Once the pictures are set aside, transcribe the remaining data exactly.

Data shown Block Start

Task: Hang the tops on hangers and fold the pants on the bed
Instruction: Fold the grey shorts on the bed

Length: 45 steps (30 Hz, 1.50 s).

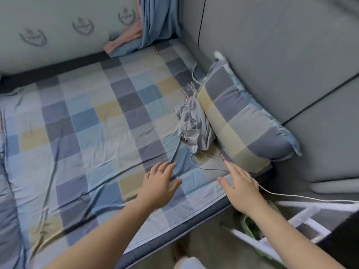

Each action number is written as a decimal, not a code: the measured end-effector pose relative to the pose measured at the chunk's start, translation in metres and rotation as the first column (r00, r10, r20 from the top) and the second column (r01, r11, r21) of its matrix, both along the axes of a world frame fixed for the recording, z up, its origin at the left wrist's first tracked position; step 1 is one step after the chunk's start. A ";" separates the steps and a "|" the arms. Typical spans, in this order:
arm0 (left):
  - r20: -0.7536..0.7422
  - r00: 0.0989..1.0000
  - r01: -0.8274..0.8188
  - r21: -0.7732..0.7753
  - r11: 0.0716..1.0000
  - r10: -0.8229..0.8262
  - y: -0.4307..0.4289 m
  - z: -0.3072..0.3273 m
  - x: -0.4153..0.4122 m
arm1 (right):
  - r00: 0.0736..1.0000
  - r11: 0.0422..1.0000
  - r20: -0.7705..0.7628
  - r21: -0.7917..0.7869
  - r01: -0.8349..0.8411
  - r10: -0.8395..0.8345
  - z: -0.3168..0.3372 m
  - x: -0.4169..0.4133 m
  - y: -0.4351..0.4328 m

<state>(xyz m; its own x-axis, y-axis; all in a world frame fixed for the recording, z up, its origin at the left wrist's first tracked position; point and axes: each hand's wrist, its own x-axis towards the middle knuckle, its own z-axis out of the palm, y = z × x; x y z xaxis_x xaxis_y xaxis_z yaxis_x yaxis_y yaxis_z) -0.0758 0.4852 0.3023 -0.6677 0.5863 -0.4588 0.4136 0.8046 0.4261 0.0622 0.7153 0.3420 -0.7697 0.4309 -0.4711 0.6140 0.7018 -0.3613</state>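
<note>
Fingers [162, 167] are straight and spread on our left hand [159, 183] and right hand [240, 189]; both hold nothing near the edge of the bed [77, 113]. The crumpled grey garment [194, 125] lies beyond them, untouched, against the pillow [239, 117]. We judge it light, soft and limp, best pinched at a hem.

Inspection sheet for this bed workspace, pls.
Surface: checked bed sheet, wrinkled.
Job's things: one crumpled grey garment against the pillow; no hangers seen.
Clutter: pink cloth at the far corner.
Hands: left hand and right hand open, low over the sheet's near edge, holding nothing.
Cables: thin white cable loops near the garment, passes under the right hand, runs off right.
Surroundings: grey padded wall, blue curtain, white frame lower right.
</note>
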 end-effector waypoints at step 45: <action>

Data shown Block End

▶ **Task solution**
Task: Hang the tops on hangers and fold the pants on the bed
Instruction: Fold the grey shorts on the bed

Length: 45 steps (30 Hz, 1.50 s).


Each action number is written as a decimal, not a code: the measured end-effector pose relative to the pose measured at the chunk's start, translation in metres and rotation as the first column (r00, r10, r20 from the top) and the second column (r01, r11, r21) of its matrix, both along the axes of a world frame fixed for the recording, z up, its origin at the left wrist's first tracked position; step 1 is one step after the chunk's start. A ";" separates the steps and a "|" the arms. Typical spans, in this order:
arm0 (left):
  - r20: -0.7536..0.7422
  - r00: 0.0989..1.0000
  - r01: -0.8274..0.8188
  - r21: -0.7732..0.7753
  - r11: 0.0716..1.0000
  - r10: -0.8229..0.8262
  - y: -0.4307..0.4289 m
  - z: -0.3072..0.3273 m
  - x: -0.4153..0.4122 m
arm1 (right):
  - r00: 0.0736..1.0000
  - r11: 0.0422..1.0000
  - r20: -0.7705..0.7628
  - r21: -0.7917..0.7869
  - r01: -0.8349..0.8411
  - r10: -0.8395..0.8345
  - z: -0.3168..0.3372 m
  - x: -0.4169..0.4133 m
  - y: -0.4351..0.4328 m

<state>(xyz m; its own x-axis, y-axis; all in a world frame fixed for the recording, z up, its origin at the left wrist's first tracked position; point and axes: each hand's wrist, its own x-axis towards the middle knuckle, its own z-axis out of the palm, y = z × x; x y z xaxis_x xaxis_y xaxis_z yaxis_x yaxis_y yaxis_z) -0.0758 0.4852 0.3023 -0.6677 0.5863 -0.4588 0.4136 0.8046 0.4261 0.0622 0.7153 0.3420 -0.7697 0.4309 -0.4711 0.6140 0.7018 -0.3613</state>
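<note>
Fingers [162, 167] are straight and spread on our left hand [159, 183] and right hand [240, 189]; both hold nothing near the edge of the bed [77, 113]. The crumpled grey garment [194, 125] lies beyond them, untouched, against the pillow [239, 117]. We judge it light, soft and limp, best pinched at a hem.

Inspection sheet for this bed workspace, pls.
Surface: checked bed sheet, wrinkled.
Job's things: one crumpled grey garment against the pillow; no hangers seen.
Clutter: pink cloth at the far corner.
Hands: left hand and right hand open, low over the sheet's near edge, holding nothing.
Cables: thin white cable loops near the garment, passes under the right hand, runs off right.
Surroundings: grey padded wall, blue curtain, white frame lower right.
</note>
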 end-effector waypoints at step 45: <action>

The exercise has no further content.